-- Opening Marker --

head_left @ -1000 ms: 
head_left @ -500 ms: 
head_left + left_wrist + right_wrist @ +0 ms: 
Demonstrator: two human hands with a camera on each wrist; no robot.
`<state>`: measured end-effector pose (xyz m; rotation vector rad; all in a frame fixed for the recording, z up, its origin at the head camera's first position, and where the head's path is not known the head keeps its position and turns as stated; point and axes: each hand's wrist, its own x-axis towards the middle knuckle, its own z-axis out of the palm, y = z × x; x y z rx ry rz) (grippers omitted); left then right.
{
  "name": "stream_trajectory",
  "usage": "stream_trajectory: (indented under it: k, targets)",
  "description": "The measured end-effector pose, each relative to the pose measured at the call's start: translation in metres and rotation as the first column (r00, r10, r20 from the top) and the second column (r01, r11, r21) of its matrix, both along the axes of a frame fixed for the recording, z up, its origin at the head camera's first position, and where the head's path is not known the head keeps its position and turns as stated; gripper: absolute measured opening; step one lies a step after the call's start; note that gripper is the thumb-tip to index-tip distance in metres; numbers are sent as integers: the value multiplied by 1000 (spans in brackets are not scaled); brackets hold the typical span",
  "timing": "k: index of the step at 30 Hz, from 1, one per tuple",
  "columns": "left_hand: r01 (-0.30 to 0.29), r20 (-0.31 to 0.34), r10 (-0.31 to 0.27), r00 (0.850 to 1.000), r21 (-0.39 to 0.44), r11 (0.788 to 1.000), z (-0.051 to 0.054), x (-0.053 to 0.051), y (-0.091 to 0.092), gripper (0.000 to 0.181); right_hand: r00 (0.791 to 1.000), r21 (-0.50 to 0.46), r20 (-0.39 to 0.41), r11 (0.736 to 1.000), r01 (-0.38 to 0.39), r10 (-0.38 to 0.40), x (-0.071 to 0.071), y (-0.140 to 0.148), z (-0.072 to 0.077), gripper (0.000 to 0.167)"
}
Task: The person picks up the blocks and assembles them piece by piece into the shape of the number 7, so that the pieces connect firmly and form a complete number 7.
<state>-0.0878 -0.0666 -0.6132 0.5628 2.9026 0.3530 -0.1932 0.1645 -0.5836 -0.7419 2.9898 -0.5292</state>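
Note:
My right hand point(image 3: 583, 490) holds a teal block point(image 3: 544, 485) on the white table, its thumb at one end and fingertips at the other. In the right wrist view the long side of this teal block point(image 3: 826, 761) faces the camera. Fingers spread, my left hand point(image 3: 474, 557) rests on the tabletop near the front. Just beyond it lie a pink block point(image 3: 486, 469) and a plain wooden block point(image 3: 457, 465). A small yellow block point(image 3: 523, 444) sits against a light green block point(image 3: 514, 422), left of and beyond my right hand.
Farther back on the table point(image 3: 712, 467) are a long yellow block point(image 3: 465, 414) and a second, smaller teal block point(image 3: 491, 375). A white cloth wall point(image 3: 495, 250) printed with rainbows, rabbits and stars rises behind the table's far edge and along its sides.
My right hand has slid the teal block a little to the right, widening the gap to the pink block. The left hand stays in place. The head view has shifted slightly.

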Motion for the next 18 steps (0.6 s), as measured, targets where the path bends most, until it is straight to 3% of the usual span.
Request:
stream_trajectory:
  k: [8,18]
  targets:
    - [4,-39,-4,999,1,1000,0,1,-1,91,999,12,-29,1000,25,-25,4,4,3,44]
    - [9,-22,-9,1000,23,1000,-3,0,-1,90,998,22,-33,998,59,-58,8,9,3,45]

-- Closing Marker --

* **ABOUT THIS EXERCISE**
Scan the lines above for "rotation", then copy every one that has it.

* **RESPONSE BOX**
`<state>`: measured end-effector pose (xyz m; rotation vector rad; all in a frame fixed for the recording, z up, its origin at the head camera's first position, and where the head's path is not known the head keeps its position and turns as stated; point and axes: each hand's wrist, its own x-axis towards the middle knuckle, its own z-axis out of the palm, y = z × x; x y z rx ry rz) (grippers omitted); left then right.
  "description": "The measured end-effector pose, each relative to the pose measured at the call's start: translation in metres and rotation as the first column (r00, r10, r20 from the top) and the second column (r01, r11, r21) of its matrix, both along the axes of a frame fixed for the recording, z up, its origin at the head camera's first position, and where the head's path is not known the head keeps its position and turns as stated; gripper: absolute measured opening; step one lies a step after the call's start; note that gripper is the thumb-tip to index-tip distance in metres; numbers are sent as integers: the value multiplied by 1000 (spans in brackets are not scaled); brackets hold the typical span",

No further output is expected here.